**Problem to work on**
Your task is to transcribe the data in full.

---------- Data segment

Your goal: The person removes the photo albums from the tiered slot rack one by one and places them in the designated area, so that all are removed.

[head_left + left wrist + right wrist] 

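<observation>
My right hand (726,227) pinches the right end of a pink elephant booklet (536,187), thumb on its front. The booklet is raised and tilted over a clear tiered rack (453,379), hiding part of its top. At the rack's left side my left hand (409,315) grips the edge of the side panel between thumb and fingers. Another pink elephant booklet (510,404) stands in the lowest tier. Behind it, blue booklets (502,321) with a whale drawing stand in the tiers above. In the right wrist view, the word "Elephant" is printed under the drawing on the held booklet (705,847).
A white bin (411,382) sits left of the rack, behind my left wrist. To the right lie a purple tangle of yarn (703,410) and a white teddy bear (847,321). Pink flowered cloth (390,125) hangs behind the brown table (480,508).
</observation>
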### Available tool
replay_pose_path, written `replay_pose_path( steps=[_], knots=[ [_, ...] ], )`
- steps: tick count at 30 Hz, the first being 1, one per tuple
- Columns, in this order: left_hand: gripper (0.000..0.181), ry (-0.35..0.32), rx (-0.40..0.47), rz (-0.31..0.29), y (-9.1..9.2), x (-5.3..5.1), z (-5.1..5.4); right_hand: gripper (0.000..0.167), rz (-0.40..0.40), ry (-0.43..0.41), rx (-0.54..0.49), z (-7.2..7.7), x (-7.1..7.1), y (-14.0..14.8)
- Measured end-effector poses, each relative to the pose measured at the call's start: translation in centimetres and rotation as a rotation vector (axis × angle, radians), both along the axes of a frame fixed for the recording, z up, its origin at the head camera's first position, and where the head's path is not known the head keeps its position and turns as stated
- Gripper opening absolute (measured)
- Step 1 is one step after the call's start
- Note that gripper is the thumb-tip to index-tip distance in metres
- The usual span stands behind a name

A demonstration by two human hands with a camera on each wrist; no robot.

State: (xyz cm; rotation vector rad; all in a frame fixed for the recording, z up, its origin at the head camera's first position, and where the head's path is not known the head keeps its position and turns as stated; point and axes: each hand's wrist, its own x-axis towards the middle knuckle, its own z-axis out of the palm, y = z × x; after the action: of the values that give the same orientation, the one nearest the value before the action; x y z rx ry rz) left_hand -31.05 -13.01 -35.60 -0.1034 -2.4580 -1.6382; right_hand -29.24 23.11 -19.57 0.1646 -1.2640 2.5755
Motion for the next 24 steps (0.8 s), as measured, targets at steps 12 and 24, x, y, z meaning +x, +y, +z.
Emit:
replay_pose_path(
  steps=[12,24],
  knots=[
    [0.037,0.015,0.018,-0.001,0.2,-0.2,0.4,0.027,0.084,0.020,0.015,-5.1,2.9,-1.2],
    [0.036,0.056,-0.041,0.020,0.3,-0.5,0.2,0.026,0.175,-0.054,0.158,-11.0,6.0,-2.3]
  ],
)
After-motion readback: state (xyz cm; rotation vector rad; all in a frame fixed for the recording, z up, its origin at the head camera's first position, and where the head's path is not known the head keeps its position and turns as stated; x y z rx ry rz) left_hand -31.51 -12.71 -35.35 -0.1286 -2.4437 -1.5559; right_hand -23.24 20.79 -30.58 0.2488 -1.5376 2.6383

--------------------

**Solution**
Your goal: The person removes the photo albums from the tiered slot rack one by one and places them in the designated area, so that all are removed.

[head_left + left wrist + right wrist] 

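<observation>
My right hand (726,227) pinches the right end of a pink elephant booklet (536,187), thumb on its front. The booklet is raised and tilted over a clear tiered rack (453,379), hiding part of its top. At the rack's left side my left hand (409,315) grips the edge of the side panel between thumb and fingers. Another pink elephant booklet (510,404) stands in the lowest tier. Behind it, blue booklets (502,321) with a whale drawing stand in the tiers above. In the right wrist view, the word "Elephant" is printed under the drawing on the held booklet (705,847).
A white bin (411,382) sits left of the rack, behind my left wrist. To the right lie a purple tangle of yarn (703,410) and a white teddy bear (847,321). Pink flowered cloth (390,125) hangs behind the brown table (480,508).
</observation>
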### Available tool
replay_pose_path, written `replay_pose_path( steps=[_], knots=[ [_, ...] ], )`
- steps: tick count at 30 Hz, the first being 1, one per tuple
- Columns, in this order: left_hand: gripper (0.000..0.181), ry (-0.35..0.32), rx (-0.40..0.47), rz (-0.31..0.29), y (-9.1..9.2), x (-5.3..5.1), z (-5.1..5.4); right_hand: gripper (0.000..0.167), rz (-0.40..0.40), ry (-0.43..0.41), rx (-0.54..0.49), z (-7.2..7.7), x (-7.1..7.1), y (-14.0..14.8)
- Measured end-effector poses, each relative to the pose measured at the call's start: translation in centimetres and rotation as a rotation vector (axis × angle, radians), both along the axes of a frame fixed for the recording, z up, its origin at the head camera's first position, and where the head's path is not known the head keeps its position and turns as stated
- Gripper opening absolute (measured)
- Step 1 is one step after the call's start
- Note that gripper is the thumb-tip to index-tip distance in metres
- The usual span stands behind a name

A demonstration by two human hands with a camera on each wrist; no robot.

State: (xyz cm; rotation vector rad; all in a frame fixed for the recording, z up, its origin at the head camera's first position, and where the head's path is not known the head keeps its position and turns as stated; point and axes: each hand's wrist, its own x-axis towards the middle knuckle, its own z-axis out of the palm, y = z × x; after the action: of the values that give the same orientation, the one nearest the value before the action; x y z rx ry rz) left_hand -31.05 -13.01 -35.60 -0.1034 -2.4580 -1.6382; right_hand -29.24 23.11 -19.57 0.1646 -1.2640 2.5755
Motion for the next 24 steps (0.8 s), as measured, targets at steps 12 and 24, x, y, z meaning +x, +y, +z.
Emit:
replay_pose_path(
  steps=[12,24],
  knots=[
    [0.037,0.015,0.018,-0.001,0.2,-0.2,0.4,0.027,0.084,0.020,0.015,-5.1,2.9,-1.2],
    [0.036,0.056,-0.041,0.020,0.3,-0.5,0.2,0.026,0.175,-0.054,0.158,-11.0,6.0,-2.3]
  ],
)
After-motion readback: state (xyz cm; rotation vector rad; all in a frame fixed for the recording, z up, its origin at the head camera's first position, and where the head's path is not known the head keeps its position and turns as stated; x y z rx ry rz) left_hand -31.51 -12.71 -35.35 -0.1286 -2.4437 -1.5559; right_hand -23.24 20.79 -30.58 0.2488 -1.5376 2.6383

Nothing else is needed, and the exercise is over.